## Aim of the exercise
From the entries below, copy exactly the lines from the one that contains "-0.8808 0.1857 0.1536" through the one that contains "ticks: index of", both included, and only those.
[Records provided]
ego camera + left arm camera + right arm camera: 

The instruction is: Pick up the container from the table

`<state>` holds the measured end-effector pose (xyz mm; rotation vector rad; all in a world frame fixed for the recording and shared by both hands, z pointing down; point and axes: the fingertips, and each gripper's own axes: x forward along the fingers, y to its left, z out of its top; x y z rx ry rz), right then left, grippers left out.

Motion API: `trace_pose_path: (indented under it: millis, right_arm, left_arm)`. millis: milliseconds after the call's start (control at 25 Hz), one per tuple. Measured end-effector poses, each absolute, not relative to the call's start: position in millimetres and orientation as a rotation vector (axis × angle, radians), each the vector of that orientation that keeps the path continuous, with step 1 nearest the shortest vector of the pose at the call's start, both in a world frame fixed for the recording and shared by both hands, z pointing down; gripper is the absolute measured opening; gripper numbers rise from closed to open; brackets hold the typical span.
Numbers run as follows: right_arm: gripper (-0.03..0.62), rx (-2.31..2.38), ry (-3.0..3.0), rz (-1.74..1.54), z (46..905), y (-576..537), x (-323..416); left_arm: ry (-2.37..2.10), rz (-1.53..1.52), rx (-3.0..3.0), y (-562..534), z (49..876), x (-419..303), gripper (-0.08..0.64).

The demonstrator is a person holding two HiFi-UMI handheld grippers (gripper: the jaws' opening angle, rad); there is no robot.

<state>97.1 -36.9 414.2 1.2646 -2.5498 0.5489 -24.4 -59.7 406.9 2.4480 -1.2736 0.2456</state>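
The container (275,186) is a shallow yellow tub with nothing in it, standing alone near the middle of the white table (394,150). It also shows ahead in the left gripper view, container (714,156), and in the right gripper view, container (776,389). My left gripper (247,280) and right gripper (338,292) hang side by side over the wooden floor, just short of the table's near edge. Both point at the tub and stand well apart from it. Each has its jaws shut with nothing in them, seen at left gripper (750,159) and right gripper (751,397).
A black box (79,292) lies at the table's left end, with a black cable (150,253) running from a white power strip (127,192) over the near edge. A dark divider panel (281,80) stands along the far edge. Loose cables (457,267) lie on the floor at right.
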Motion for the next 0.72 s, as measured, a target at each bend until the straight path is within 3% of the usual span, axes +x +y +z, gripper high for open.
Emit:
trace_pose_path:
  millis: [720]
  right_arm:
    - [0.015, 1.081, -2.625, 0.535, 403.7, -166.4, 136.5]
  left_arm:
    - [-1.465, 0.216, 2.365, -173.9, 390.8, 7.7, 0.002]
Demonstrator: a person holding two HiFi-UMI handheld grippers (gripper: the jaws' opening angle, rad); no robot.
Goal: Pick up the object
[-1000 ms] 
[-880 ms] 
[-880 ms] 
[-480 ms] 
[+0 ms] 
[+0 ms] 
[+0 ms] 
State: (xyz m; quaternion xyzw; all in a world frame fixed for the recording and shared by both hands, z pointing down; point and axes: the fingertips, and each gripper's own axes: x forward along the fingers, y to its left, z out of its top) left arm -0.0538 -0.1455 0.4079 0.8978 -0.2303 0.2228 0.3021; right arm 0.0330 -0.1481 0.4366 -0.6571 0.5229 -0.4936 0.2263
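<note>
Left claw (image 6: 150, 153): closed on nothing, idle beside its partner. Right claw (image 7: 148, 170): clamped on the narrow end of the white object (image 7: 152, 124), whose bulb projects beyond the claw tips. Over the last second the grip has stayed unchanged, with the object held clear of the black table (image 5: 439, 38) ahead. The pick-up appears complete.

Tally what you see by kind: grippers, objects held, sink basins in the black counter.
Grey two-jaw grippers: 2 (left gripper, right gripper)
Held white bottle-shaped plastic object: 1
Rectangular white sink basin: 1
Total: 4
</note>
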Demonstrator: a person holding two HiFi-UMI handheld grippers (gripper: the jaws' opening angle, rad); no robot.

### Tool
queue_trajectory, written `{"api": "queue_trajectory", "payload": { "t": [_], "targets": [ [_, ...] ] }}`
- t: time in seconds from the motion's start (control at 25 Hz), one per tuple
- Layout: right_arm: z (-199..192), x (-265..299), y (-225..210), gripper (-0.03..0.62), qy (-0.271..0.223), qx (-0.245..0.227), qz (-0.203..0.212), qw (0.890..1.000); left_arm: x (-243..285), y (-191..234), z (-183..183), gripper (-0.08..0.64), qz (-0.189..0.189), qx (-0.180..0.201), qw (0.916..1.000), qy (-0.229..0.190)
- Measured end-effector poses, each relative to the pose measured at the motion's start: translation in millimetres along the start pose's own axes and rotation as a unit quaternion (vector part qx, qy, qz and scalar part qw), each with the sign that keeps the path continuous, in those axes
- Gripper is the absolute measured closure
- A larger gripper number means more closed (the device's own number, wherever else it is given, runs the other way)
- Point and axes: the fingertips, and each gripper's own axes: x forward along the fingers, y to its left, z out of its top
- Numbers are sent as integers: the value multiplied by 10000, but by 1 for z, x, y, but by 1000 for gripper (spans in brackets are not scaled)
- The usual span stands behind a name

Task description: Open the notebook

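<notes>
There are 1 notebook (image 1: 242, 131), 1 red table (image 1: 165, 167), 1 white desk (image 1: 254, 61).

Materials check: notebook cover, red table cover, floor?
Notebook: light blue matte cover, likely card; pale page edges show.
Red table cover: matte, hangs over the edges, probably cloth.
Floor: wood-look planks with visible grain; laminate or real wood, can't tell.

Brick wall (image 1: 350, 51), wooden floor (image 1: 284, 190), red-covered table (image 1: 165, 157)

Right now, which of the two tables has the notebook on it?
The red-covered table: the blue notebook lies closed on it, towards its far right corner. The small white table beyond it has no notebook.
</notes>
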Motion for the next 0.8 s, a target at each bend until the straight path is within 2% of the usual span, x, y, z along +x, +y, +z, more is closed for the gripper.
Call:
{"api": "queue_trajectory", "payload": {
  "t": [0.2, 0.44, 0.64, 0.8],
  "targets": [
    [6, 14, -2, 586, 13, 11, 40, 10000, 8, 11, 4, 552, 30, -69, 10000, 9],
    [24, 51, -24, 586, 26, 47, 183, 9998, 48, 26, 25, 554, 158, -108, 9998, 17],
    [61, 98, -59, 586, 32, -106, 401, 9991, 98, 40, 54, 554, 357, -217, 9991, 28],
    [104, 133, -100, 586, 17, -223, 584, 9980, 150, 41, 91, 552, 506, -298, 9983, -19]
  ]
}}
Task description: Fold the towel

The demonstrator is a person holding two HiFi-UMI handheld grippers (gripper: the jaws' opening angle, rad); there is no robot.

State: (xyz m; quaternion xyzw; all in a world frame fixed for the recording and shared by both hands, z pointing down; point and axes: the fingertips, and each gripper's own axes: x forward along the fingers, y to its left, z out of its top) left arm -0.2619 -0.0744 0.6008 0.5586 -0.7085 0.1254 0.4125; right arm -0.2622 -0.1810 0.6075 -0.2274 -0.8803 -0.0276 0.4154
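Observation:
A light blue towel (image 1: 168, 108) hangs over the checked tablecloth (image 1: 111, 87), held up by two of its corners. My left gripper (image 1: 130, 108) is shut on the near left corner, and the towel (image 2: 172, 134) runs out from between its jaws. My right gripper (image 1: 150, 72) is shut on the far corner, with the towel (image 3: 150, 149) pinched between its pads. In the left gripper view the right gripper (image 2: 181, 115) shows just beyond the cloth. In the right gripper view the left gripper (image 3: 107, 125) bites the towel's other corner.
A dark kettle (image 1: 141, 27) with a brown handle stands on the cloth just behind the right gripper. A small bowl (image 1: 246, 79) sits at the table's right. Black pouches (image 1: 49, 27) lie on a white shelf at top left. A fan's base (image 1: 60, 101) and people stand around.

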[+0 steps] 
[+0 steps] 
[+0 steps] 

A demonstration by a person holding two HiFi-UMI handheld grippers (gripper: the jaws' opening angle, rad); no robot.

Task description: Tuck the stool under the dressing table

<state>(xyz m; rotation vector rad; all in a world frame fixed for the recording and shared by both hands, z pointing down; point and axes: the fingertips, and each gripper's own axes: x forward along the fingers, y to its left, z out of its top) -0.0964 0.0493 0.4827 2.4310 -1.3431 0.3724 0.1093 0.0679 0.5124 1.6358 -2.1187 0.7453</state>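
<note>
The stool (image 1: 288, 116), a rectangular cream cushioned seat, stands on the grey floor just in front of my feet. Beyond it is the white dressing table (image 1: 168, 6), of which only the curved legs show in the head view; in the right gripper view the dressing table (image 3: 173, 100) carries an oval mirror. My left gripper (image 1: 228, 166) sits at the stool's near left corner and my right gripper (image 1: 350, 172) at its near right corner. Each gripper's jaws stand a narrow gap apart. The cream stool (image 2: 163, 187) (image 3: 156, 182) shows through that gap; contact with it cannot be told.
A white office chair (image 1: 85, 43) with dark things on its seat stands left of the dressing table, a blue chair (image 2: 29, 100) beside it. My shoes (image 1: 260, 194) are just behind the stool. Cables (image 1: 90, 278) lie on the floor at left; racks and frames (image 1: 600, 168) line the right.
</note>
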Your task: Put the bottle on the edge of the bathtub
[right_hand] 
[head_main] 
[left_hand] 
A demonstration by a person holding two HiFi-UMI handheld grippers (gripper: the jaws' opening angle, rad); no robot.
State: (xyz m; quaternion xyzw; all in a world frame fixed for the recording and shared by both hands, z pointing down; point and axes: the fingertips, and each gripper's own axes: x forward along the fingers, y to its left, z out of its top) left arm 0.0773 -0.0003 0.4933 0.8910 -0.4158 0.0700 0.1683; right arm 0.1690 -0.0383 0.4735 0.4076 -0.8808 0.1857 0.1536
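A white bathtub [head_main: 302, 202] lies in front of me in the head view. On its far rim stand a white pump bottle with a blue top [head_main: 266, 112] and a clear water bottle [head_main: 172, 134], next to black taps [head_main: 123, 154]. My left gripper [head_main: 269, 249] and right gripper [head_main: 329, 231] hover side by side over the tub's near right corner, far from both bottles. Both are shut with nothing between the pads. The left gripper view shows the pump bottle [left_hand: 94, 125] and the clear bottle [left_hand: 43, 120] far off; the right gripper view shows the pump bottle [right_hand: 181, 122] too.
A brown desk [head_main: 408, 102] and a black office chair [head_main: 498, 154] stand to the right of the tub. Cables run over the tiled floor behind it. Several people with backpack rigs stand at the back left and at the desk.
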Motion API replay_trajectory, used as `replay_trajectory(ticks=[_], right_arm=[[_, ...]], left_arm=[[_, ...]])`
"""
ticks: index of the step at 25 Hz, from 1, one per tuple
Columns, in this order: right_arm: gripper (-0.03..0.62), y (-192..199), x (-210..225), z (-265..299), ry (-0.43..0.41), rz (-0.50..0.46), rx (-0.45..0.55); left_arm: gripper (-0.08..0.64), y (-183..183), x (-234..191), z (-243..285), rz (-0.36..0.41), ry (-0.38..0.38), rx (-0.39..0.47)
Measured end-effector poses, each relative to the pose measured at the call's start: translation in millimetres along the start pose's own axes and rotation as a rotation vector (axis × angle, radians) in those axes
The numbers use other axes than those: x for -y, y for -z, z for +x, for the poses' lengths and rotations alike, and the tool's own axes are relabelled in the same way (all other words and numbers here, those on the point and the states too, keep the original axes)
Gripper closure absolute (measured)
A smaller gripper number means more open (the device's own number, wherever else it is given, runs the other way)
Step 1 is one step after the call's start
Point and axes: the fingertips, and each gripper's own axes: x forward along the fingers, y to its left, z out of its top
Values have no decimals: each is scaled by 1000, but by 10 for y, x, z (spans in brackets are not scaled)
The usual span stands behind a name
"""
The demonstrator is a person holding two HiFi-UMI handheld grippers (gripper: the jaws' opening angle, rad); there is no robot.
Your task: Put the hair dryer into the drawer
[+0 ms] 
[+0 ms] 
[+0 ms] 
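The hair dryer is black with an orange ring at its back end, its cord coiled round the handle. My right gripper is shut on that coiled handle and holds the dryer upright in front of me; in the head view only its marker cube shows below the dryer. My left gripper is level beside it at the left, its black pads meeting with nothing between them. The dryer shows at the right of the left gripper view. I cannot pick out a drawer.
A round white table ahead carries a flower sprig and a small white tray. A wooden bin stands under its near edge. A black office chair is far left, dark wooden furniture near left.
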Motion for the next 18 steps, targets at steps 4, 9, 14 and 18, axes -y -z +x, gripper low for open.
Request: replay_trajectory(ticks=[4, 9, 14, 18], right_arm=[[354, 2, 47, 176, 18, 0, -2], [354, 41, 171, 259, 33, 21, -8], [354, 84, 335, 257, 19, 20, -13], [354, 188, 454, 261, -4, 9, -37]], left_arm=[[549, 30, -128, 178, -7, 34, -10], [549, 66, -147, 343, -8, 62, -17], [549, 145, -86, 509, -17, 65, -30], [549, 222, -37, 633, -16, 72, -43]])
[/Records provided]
## Final answer
State: (xyz m; quaternion xyzw; all in a world frame fixed for the recording and shared by both hands, z pointing down; point and axes: the fingertips, and each gripper's own axes: x forward along the fingers, y to its left, z out of its top) left arm 0.0773 -0.0003 0.4933 0.8910 -0.4158 0.0700 0.1683; right arm 0.1690 -0.0383 0.4735 0.4076 -0.8808 0.1857 0.1536
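A white bathtub [head_main: 302, 202] lies in front of me in the head view. On its far rim stand a white pump bottle with a blue top [head_main: 266, 112] and a clear water bottle [head_main: 172, 134], next to black taps [head_main: 123, 154]. My left gripper [head_main: 269, 249] and right gripper [head_main: 329, 231] hover side by side over the tub's near right corner, far from both bottles. Both are shut with nothing between the pads. The left gripper view shows the pump bottle [left_hand: 94, 125] and the clear bottle [left_hand: 43, 120] far off; the right gripper view shows the pump bottle [right_hand: 181, 122] too.
A brown desk [head_main: 408, 102] and a black office chair [head_main: 498, 154] stand to the right of the tub. Cables run over the tiled floor behind it. Several people with backpack rigs stand at the back left and at the desk.
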Motion API replay_trajectory, used as `replay_trajectory(ticks=[_], right_arm=[[_, ...]], left_arm=[[_, ...]])`
"""
ticks: index of the step at 25 Hz, from 1, one per tuple

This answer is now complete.